December 14, 2017
Sponsored by
N-of-one

Incorporating the AMP Guidelines in Molecular Reporting: Best Practices

GenomeWebinar

Providence Oregon Regional Laboratory & Earle A. Chiles Research Institute 

The Swedish Cancer Institute & CellNetix Pathology and Laboratories Institute 

N-of-One, Inc.

N-of-One, Inc.

Children’s Hospital of Philadelphia, University of Pennsylvania, Perelman School of Medicine

About one year ago, the Association for Molecular Pathology (AMP), with liaison representation from the American College of Medical Genetics and Genomics (ACMG), American Society of Clinical Oncology (ASCO), and College of American Pathologists (CAP), released a guideline on reporting somatic cancer variants. 
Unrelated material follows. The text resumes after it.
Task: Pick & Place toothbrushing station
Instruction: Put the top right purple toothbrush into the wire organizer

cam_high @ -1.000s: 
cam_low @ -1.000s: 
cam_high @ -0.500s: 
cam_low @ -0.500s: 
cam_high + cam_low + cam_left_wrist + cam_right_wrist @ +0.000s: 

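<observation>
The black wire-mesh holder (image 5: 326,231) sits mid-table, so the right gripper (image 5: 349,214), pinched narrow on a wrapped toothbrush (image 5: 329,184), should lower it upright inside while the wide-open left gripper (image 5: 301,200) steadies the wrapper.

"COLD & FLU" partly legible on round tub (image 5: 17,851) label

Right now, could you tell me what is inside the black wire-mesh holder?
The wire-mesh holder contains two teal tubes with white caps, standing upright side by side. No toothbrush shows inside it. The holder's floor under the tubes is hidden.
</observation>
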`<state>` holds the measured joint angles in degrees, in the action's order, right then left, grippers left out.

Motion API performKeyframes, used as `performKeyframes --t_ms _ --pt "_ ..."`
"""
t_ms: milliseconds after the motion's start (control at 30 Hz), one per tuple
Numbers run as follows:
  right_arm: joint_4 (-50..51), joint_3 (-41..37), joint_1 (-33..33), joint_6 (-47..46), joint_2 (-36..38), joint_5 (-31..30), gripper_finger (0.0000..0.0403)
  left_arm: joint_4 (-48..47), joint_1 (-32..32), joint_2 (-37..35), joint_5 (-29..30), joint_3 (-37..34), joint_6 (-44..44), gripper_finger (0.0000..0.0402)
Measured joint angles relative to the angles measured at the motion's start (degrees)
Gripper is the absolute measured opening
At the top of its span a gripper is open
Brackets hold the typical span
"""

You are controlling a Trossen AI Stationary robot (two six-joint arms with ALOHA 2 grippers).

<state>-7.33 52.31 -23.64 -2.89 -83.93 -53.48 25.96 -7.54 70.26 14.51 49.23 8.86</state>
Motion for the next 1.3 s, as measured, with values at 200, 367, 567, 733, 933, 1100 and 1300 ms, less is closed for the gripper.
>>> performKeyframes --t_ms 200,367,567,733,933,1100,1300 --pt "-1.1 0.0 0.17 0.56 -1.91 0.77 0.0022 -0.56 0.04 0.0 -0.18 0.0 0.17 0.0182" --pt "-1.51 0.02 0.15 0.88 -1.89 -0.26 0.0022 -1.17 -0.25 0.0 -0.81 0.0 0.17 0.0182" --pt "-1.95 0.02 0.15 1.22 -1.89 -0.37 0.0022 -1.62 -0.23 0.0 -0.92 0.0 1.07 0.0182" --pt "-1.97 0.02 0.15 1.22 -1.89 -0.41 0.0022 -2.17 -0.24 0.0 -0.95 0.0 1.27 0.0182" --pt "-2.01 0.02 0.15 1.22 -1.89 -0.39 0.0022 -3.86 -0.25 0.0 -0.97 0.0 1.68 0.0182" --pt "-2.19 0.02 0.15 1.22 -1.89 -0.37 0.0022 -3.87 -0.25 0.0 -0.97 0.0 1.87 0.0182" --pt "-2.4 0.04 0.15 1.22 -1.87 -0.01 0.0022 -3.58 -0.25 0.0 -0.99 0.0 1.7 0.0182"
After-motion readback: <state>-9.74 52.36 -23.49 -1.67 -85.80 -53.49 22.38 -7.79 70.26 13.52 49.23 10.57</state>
The AMP guidelines were created to address a specific need: oncologists required a standardized presentation of somatic variants in a diagnostic test report in order to help them quickly understand the results and the importance of each variant in the context of the patient’s disease. Several groups have published “levels of evidence” for the categorization of somatic variants, however the molecular pathology field lacked a single standard. The authors of the AMP guidelines collected and studied reporting schemata from the field and laid out a tier-based reporting system, with defined levels of evidence for each variant’s ability to predict response or resistance to a therapy in the context of a disease, or association with prognostic or diagnostic significance in a disease.  The guidelines were researched and developed by the leading industry organizations without commercial association and are positioned to become an industry standard. 

This webinar focuses on the methodology and benefits of mapping the AMP guideline's Levels of Evidence (LOEs) to somatic variants, addresses the complexity that comes with this process, and explores what industry leaders are doing to address that complexity.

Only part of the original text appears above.